Occasionally the play works quite well as a Sweeney Todd spoof. There are some fabulous lines such as “Anthony, stop harmonising with me” and “you song-singing bastard”. Todd is quite a silly character when you think about it, and much is made of his sulky intensity. The trouble is that some of the jokes that do deserve a bigger laugh don’t get it because of poor delivery.

As the show progresses, it could really have done with a full blooded rendition of ‘The Worst Pies in London’ or ‘Pretty Women’, but Sondheim’s music is unfortunately absent. The songs that the group did knock out were both awful in themselves (a mix between cheesy pop renditions and cringe-worthy new material) and often disappointingly sung, although ‘Eye of the Tiger’ belted out in a bad Italian accent is actually rather funny. There were problems with the volume of the background music and the performers projecting properly in the theatre-in-the-round setting, but this got better as the show progressed.

The acting walked a thin line between purposefully hammy and plain bad, but the leads were generally strong.
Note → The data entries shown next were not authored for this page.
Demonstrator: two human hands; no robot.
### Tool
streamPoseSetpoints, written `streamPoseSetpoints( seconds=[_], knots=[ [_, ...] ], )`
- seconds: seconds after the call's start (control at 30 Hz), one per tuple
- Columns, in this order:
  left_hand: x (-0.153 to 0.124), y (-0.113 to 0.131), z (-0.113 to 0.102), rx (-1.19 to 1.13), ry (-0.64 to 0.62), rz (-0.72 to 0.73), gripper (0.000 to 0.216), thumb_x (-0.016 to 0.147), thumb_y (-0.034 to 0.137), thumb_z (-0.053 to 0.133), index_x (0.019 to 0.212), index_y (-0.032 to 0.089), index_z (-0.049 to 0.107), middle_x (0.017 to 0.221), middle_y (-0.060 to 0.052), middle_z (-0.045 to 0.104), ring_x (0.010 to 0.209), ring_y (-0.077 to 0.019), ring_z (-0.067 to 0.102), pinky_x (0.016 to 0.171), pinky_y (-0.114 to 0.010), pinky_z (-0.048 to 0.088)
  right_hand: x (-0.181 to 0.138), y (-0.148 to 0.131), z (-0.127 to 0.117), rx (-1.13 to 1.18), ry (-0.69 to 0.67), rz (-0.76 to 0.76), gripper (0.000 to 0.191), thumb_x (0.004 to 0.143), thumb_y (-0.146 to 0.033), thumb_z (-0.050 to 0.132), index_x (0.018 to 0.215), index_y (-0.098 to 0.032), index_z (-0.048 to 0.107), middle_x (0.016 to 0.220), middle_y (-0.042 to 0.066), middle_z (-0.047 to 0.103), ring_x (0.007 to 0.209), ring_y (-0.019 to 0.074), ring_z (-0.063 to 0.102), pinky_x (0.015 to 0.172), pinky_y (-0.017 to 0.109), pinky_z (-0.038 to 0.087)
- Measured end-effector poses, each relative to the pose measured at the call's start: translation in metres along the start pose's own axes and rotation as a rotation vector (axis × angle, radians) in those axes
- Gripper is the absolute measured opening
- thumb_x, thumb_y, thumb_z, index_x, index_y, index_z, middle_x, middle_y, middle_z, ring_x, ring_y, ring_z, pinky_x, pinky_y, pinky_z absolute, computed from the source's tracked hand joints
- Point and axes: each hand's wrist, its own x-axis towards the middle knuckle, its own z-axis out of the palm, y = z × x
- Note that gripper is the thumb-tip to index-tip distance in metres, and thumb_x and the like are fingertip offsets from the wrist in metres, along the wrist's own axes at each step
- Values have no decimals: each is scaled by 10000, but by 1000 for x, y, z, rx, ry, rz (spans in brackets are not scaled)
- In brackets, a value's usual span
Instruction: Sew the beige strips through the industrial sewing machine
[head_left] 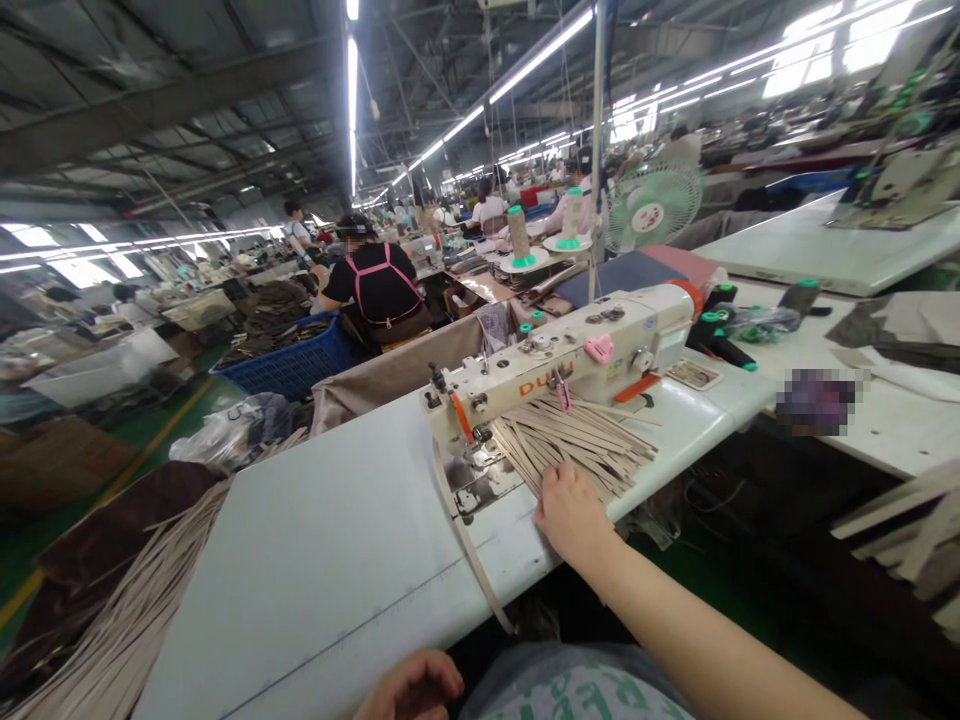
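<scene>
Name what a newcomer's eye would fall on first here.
Probably the white sewing machine with orange lettering, mid-picture, and the spread of beige strips in front of it, the right hand at their near edge. Then the green fan behind the machine and the blue basket at left.

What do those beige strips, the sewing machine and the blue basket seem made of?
Strips: perhaps leather or imitation leather; matte, thin, one curving softly.
Sewing machine: probably painted metal; smooth, cream, softly shining.
Basket: likely plastic; evenly blue, with a gridded, moulded-looking wall.

Two hands [574, 515], one orange-lettered sewing machine [555, 365], two disc-mounted thread cones [519, 236], one green fan [651, 215]
</scene>
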Motion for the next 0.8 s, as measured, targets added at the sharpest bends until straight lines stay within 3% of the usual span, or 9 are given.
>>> streamPoseSetpoints(
  seconds=[0.1,0.27,0.47,0.63,0.8],
  knots=[
    [-1,3,3,-4,1,-7,766,685,933,912,1101,302,787,1162,-145,641,1105,-357,571,999,-497,428,1,-3,3,-10,-1,6,162,1017,-101,662,1158,-73,738,1184,261,751,1129,378,756,965,417,593],
    [-6,15,7,15,18,-23,750,708,912,918,1112,293,786,1141,-130,634,1091,-338,561,987,-472,430,8,-5,8,-28,5,17,310,1018,44,484,1163,-48,743,1102,269,778,1029,340,788,872,386,612],
    [-7,16,11,-12,12,-7,725,727,882,931,1108,280,795,1135,-131,644,1064,-322,557,962,-454,432,14,-5,6,-34,11,-1,347,1012,71,453,1145,-15,761,1078,289,786,999,347,814,850,388,628],
    [-8,12,16,-26,11,-1,726,731,878,933,1111,274,802,1110,-128,647,1018,-303,558,909,-434,429,14,-6,-2,0,9,15,385,1042,58,394,1161,7,756,1134,330,770,1105,396,799,914,433,612],
    [-7,9,14,-4,7,10,720,753,881,917,1111,267,806,1133,-139,668,1055,-322,585,947,-454,441,18,0,-10,136,-49,51,335,1061,29,455,1247,-27,729,1252,318,768,1165,366,794,951,407,599]
  ],
)
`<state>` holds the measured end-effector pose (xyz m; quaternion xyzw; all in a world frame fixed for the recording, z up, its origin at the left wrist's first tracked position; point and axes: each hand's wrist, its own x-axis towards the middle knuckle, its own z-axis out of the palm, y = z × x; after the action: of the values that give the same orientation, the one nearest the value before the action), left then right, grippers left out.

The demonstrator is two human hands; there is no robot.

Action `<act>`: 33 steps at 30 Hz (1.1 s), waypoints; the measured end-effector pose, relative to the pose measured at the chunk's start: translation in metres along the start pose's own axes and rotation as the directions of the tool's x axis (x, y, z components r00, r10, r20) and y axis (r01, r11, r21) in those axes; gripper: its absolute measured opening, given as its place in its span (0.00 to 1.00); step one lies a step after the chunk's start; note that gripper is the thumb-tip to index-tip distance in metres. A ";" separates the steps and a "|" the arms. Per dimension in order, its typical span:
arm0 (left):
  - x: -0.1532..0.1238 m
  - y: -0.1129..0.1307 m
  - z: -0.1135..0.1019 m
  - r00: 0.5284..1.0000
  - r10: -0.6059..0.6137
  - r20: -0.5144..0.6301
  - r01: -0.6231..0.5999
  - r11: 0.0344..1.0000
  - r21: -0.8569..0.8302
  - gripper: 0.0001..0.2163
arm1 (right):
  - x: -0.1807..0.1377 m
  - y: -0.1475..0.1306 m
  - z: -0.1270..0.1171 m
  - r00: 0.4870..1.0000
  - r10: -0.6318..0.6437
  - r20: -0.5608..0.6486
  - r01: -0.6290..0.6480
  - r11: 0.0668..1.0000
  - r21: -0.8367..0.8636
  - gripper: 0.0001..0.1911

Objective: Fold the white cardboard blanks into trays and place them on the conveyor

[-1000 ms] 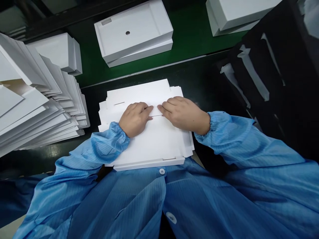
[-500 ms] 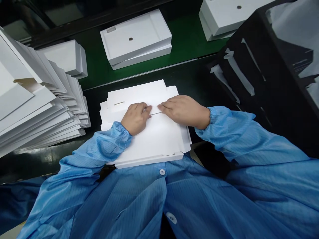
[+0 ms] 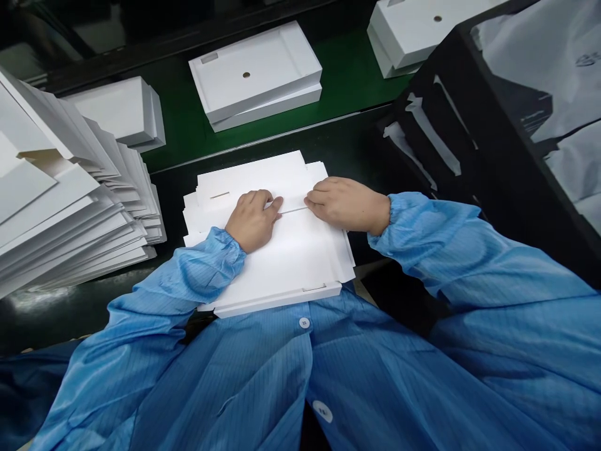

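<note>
A flat white cardboard box blank [image 3: 291, 269] lies in front of me, its near edge against my blue coat. More white edges show under it at the sides, and a crease runs across its middle. My left hand [image 3: 253, 219] rests on the blank left of centre, fingers curled and thumb against the crease. On the right, my right hand [image 3: 350, 203] pinches the card along the same crease, its fingers pressed together. A short gap separates the two hands. The fingertips' undersides are hidden.
A tall stack of white folded cardboard [image 3: 94, 207] stands at the left. White box trays [image 3: 263, 75] sit on the green surface [image 3: 181, 131] behind, with others at far left and far right. A black slotted box [image 3: 483, 144] holding whitish wrapped things takes up the right.
My right hand has slid slightly right along the crease, widening the gap between my hands. My left hand stays about where it was on the blank. The view has shifted a little.
</note>
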<state>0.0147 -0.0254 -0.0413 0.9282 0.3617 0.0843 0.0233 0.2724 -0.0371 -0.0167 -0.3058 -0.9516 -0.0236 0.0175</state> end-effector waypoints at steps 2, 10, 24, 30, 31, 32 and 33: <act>-0.001 -0.002 0.002 1.000 0.011 -0.010 -0.011 1.000 -0.004 0.17 | 0.000 0.000 0.000 1.000 -0.007 0.007 0.007 1.000 -0.007 0.16; -0.003 -0.005 0.006 0.999 0.014 -0.045 -0.015 0.999 -0.037 0.17 | -0.007 0.002 0.003 0.996 0.086 -0.022 -0.086 0.996 0.040 0.17; -0.003 -0.003 0.005 0.998 -0.017 -0.059 0.013 0.998 -0.059 0.17 | -0.002 0.013 0.002 0.999 0.046 0.022 -0.048 0.994 0.095 0.19; -0.002 -0.005 0.006 0.998 -0.018 -0.066 0.014 0.998 -0.066 0.16 | -0.005 0.010 0.005 0.998 0.066 -0.010 -0.064 0.990 0.127 0.19; -0.002 -0.005 0.006 0.997 -0.019 -0.069 0.014 0.998 -0.067 0.16 | -0.005 0.008 0.004 0.997 0.079 -0.002 -0.078 0.989 0.123 0.19; -0.002 -0.005 0.006 0.997 -0.022 -0.073 0.017 0.998 -0.066 0.16 | -0.004 0.006 0.002 0.995 0.097 0.003 -0.097 0.989 0.116 0.19; -0.002 -0.004 0.005 0.997 -0.027 -0.077 0.022 0.998 -0.066 0.16 | -0.002 0.002 0.000 0.993 0.118 0.000 -0.117 0.987 0.109 0.18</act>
<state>0.0112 -0.0235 -0.0471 0.9184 0.3708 0.1317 0.0405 0.2753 -0.0364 -0.0170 -0.3599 -0.9317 0.0284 0.0385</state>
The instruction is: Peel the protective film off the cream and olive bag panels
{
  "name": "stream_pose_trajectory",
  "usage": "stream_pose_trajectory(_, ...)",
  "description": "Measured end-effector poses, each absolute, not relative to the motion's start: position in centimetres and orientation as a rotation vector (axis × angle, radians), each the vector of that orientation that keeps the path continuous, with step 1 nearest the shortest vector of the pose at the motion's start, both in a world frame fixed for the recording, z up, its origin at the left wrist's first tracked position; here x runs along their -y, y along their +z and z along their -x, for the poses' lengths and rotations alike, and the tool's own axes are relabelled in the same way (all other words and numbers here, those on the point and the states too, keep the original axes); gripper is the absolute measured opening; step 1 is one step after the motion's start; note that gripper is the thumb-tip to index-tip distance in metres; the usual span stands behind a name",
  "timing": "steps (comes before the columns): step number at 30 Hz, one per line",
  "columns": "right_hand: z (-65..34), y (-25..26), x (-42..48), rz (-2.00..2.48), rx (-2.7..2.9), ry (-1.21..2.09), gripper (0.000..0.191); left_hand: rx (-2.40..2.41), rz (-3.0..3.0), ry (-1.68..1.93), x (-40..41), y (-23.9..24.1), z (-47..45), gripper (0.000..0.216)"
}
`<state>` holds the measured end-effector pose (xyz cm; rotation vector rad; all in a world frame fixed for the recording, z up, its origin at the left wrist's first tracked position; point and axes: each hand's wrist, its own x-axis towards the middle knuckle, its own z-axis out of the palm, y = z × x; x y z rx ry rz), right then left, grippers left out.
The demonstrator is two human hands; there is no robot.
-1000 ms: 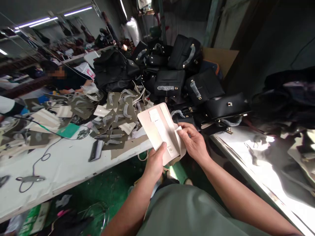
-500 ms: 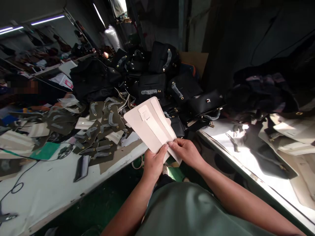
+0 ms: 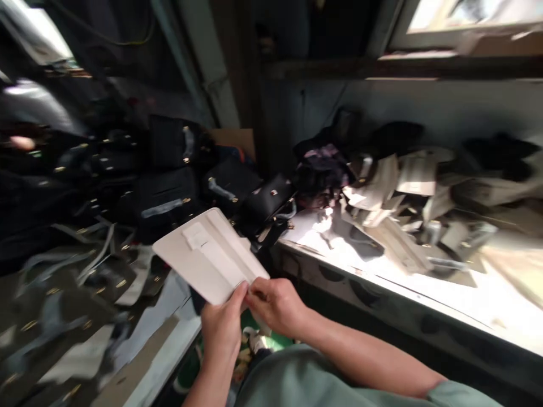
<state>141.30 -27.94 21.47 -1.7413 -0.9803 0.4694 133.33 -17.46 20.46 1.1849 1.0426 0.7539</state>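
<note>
A pale beige leather panel (image 3: 203, 257) with a sewn strap and tab is held up in front of me. My left hand (image 3: 223, 328) grips its lower edge, thumb on top. My right hand (image 3: 278, 305) pinches the same lower corner from the right, fingers closed on it. Both hands meet at the panel's near end, above my green-clad lap. The panel tilts up and away to the left.
Black handbags (image 3: 169, 181) are piled at the back left. Olive and white cut pieces (image 3: 85, 294) cover the left table. A sunlit bench (image 3: 382, 271) on the right holds beige and dark pieces (image 3: 394, 192). The view is motion-blurred.
My head has swung to the right, so the left table has slid out of view and the right bench now fills the frame. Both hands keep holding the beige panel, lower in view.
</note>
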Motion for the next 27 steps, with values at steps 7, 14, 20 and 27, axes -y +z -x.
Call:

Luke Barratt-Bentley was a jittery Todd and did melodramatic well, although Kane Walpole was underwhelming as the Mrs Lovett, the Dame. Alice Sarah managed to overdo it a bit as Turpin’s servant Bamford, which in a pantomime is rather impressive.

The humour was all a little contrived, relying mostly on elaborate visual puns which were more likely to lead to groans, or grudging smirks at most, rather than fits of laughter. Some of the more bawdy humour was also rather lazy, and jokes about London hipsters and Edinburgh flyering felt a little strained. There was a great gag where Todd was faced with various other Johnny Depp incarnations which should have gone down a treat, but was let down by a pretty bad impression of the Mad Hatter by Chris Jones.

The show works great as a student production, and it’s ideally suited to undergraduates after a few drinks. It fares less well in the middle of the day at Edinburgh. It’s entertaining enough, but there are much funnier shows you could catch instead.